REQUIRED ACTION:
Write out each line of the records that has "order" in it.

(Dataset entries)
- - - -

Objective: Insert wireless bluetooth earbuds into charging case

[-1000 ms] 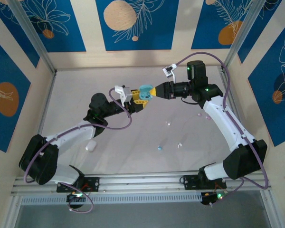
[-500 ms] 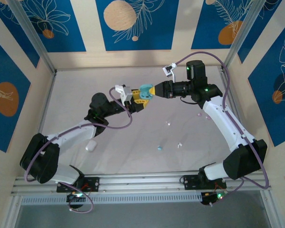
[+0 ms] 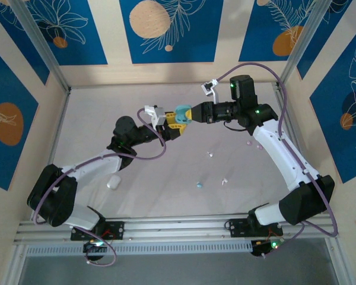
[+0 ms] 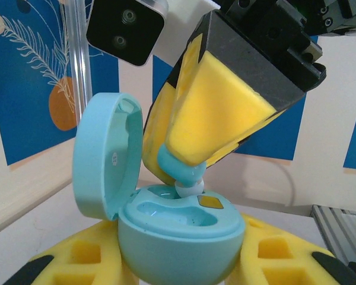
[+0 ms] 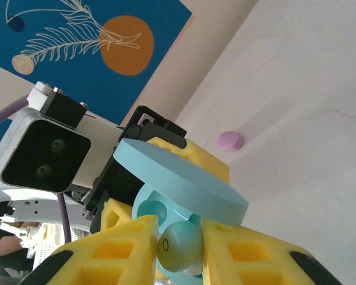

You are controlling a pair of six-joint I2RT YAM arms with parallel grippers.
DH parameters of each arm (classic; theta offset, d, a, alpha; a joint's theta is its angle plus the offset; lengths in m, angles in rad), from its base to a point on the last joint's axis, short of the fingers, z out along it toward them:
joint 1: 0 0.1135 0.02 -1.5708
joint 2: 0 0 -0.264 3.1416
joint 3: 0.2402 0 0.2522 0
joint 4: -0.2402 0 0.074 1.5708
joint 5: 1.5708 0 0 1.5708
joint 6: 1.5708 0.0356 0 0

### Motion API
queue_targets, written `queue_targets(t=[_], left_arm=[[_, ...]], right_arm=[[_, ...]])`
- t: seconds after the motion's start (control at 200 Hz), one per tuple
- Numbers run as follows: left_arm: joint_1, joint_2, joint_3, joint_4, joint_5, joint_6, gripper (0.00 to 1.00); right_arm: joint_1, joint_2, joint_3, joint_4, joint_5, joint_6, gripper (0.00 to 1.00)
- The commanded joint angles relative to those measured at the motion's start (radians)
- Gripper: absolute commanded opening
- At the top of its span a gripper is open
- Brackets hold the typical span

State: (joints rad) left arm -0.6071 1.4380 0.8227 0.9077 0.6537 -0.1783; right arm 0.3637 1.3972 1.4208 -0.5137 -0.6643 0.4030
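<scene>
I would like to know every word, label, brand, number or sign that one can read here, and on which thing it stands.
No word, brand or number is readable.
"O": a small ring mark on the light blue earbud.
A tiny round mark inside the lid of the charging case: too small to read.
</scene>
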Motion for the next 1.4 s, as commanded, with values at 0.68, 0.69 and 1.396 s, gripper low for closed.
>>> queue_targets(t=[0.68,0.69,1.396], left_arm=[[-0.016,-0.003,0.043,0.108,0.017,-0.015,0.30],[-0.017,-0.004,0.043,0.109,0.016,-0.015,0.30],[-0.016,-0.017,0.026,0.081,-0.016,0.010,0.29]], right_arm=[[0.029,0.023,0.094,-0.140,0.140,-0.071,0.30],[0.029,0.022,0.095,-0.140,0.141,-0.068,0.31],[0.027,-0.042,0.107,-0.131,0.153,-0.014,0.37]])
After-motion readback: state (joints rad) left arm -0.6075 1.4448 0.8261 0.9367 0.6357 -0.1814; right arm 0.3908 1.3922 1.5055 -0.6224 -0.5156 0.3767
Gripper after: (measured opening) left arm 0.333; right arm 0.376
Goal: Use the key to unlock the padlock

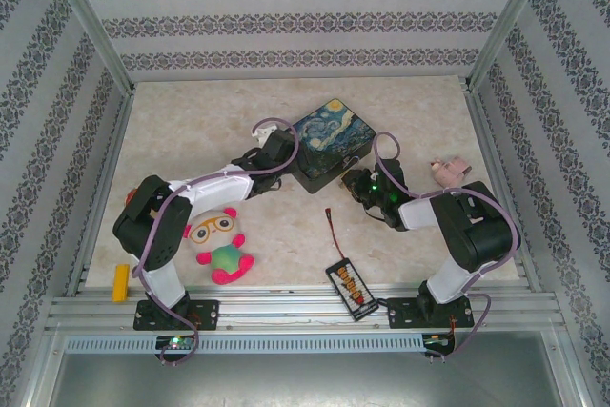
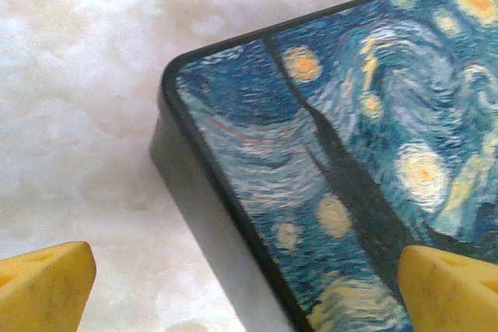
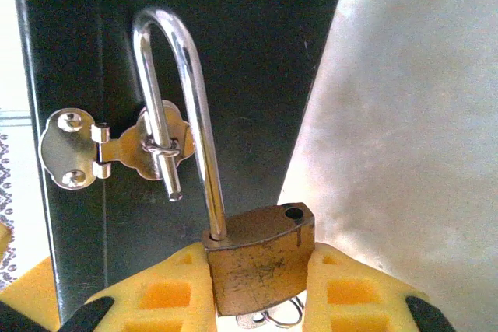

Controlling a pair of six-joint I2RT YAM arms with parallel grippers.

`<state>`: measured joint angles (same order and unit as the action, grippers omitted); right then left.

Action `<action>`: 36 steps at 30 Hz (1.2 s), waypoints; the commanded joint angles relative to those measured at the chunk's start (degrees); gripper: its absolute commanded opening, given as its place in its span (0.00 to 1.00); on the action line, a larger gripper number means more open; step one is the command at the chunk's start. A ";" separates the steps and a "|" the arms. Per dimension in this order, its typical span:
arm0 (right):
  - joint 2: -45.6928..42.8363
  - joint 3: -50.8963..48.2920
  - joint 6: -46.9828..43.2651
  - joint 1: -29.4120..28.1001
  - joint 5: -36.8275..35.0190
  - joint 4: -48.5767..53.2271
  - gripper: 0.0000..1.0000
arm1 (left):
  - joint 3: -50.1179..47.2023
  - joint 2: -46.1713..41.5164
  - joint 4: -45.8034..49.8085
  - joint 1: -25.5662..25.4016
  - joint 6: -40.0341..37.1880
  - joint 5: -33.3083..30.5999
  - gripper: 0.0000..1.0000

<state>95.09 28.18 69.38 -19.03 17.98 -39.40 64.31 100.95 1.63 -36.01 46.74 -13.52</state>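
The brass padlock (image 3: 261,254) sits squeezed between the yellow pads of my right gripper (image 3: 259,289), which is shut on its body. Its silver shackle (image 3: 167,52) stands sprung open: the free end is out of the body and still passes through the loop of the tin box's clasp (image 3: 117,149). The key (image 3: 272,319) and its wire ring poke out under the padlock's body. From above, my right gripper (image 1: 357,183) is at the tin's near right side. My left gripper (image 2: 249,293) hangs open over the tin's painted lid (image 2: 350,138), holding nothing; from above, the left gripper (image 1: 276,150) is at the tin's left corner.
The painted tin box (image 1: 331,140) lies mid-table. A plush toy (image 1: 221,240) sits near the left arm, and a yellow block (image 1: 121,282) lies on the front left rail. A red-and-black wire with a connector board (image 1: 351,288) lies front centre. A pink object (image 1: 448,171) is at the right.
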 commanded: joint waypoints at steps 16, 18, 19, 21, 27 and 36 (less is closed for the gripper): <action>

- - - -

EXERCISE OUTPUT:
`<state>`: measured joint angles (same order and unit as the action, grippers omitted); right then left.
Action `<action>`: 36 steps at 30 Hz (1.2 s), waypoints; the commanded joint angles relative to those measured at the chunk's start (degrees); gripper: its absolute commanded opening, given as its place in its span (0.00 to 1.00); on the action line, a larger gripper number means more open; step one is the command at the chunk's start. A ";" separates the steps and a "|" the arms. Per dimension in this order, its typical span:

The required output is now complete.